Gods, Brett? U.F.O.? No! It’s a bastion of utter B.S., dog!


Don says that all is a divine dance, even the movements of the most insignificant of life forms. I question this. 

No! Do gnats do God’s tango, Don?


Time for Al and his wife, wishing to become pregnant, to have some fun. She waves the test kit results in front of him to prove her point. 

Al, I ov’late, et al. Voila!


She explains that if she looks mournful, it is because a tragic mishap has occurred.

“No,” Melanie nods. “I’m sadder of eye, for Edda’s ma is done in a lemon.”


Fred is subject to many peculiar illnesses, the latest being this very strange type of influenza he somehow contracted — but the fortitude he shows under such trying circumstances fills me with admiration.  

Odder flu Fred now has.  Ah, wonderful Freddo! 

And more:

Halp! Ooh! Gibbons torture ye, ye rut-rot snob! Big hooplah!

God, a minor detail: I’m, uh, humiliated, Ron! I’m a dog.

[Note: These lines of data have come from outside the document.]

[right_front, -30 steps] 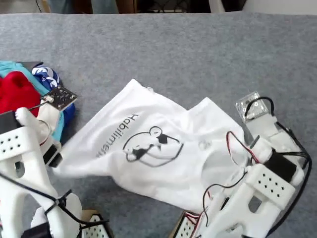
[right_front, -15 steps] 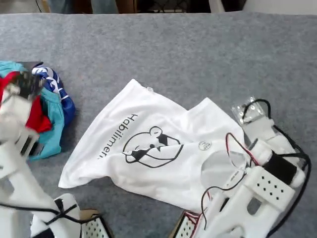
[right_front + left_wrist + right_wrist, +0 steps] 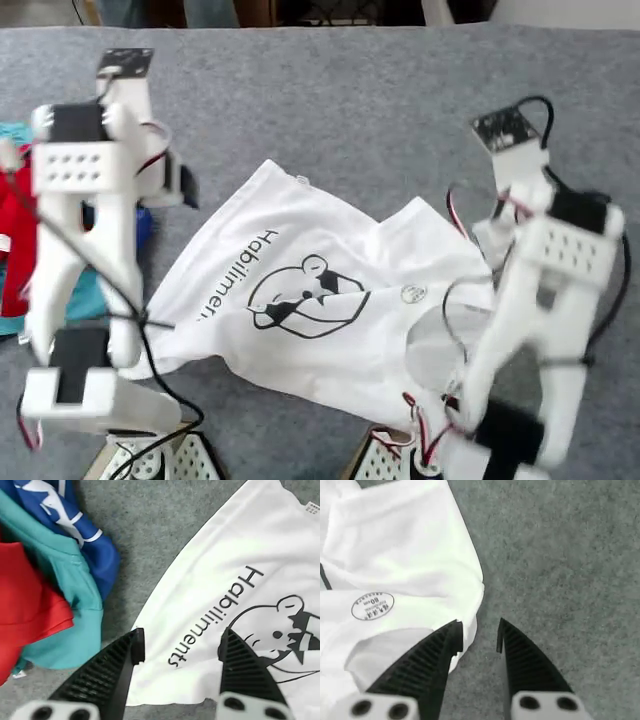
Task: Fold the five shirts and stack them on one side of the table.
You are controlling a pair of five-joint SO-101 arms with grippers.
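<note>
Grey carpet-like table top (image 3: 400,120); dark, indistinct shapes (image 3: 330,10) beyond its far edge

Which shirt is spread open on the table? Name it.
The white shirt with the animal print; the red shirt, teal shirt and blue shirt lie bunched beside it.

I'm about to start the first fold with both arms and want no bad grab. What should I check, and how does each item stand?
1. Left pincer open, empty: ok, above the white printed cotton shirt.
2. Right pincer open, empty: ok, at that shirt's edge.
3. White shirt flat: not ok, rumpled.
4. Red cloth shirt, teal cloth shirt and blue patterned shirt off the white one: ok, heaped beside it.
5. Five shirts present: cannot tell, I count four.
6. Grey felt table has stacking room: ok.
</note>
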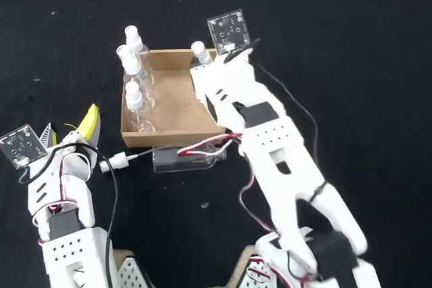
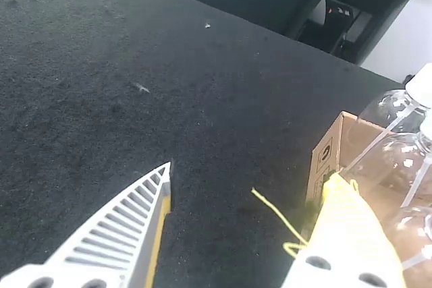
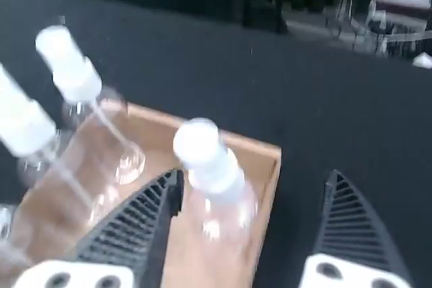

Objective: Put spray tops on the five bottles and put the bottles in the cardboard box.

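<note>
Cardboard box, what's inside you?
Three bottles with spray tops stand along one wall, and a fourth bottle stands in the far corner inside the open right gripper. The arm hides some of the box there.

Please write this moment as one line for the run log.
box: three bottles plus fourth bottle inside, topped | right claw: open around it | fifth bottle: lying on table, top off | left claw: open, empty

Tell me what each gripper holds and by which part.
Nothing. The left gripper is open and empty; the right gripper is open around a bottle.
</note>
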You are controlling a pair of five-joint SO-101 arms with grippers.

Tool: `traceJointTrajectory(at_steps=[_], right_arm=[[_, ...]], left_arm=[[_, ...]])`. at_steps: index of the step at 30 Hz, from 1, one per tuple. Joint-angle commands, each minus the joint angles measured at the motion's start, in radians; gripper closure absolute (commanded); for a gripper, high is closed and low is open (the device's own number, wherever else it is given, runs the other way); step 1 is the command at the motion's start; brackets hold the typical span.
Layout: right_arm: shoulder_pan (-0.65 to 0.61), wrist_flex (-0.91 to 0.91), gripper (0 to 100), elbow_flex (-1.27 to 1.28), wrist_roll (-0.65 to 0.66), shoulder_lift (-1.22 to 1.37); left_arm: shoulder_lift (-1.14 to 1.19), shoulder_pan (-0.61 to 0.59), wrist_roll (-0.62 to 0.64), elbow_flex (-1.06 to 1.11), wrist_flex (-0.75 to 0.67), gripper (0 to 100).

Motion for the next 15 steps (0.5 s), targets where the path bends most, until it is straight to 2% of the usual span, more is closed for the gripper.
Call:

Last, I’d nab Red Rob, a border bandit, Sal.

…A sordid saga. Still, it’s a gas! Did Rosa …?

A Dane does edit:”Te deseo, de nada.”

Tarapins & elk cuss, suckle & snip a rat.

“Amen,” I call. “A cinema!”

Pure grub, Stella! Al, let’s burger up!

Tell ‘em, more grub! O, had I spoon! A tangy gnat, an — oops! — Idaho burger/ommellet.

Darn, I ebb, bein’ rad.

Oops! Go! Do not ask! Cub, rats at a Starbuck’s. A ton o’ dog’s poo!

Arts, eh? Crow orchestra!

Hey, Emil’s natal foot is too flat an’ slimey, eh?

Legumes: emu gel

“Al, let’s knarf!”
— Frank Stella

Emote to me Naomi, I moan! Emote to me!

I (help!) am a maple. Hi!

God yes, on a burro I rode, Dori. Or rub a nosey dog.

‘Tis Tim. Dad admits it.

He sho’ nuf did fun “oh’s”, eh?

Amo la paloma.

Desist, Fella! Al left Sis, Ed.

A lone modem user submits Timbu’s resume. Do me, Nola!